Segment Start: Dataset section
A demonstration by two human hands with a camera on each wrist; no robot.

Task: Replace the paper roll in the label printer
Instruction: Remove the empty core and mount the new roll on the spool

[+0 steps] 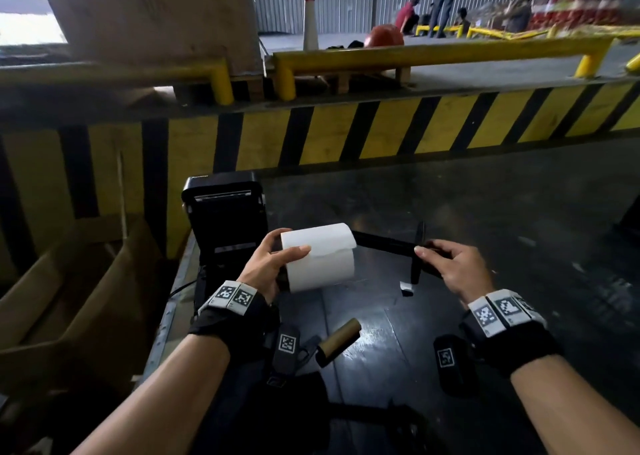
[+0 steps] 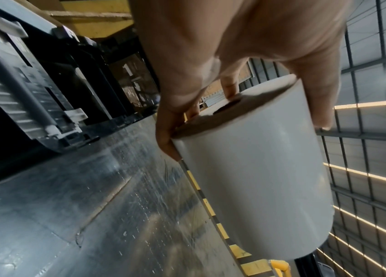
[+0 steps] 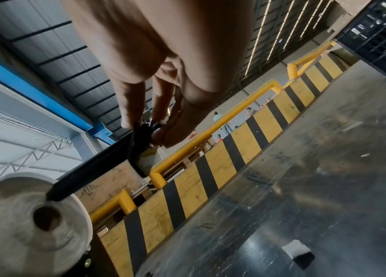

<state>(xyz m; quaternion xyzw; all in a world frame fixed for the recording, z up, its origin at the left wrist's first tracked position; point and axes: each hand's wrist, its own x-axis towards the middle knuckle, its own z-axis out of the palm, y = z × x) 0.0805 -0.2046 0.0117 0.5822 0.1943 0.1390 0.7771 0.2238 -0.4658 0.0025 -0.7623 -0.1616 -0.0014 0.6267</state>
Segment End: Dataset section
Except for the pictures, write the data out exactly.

A demonstration by two human hands with a camera on each wrist; no robot.

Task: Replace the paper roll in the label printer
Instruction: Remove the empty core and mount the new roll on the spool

[+0 steps] 
[+0 steps] 
[+0 steps] 

<state>(xyz m; quaternion xyzw; all in a world frame fixed for the recording, z up, its origin at the left wrist's first tracked position; point and axes: each hand's wrist, its own x-axis towards the middle knuckle, its own z-axis out of the palm, y = z × x) 0.0805 -0.2046 0.0117 0.5822 0.1943 0.1390 0.7771 0.2238 -0.4658 0.0025 -0.7623 -0.1616 -0.0014 0.6267</state>

This completes the response to the exercise.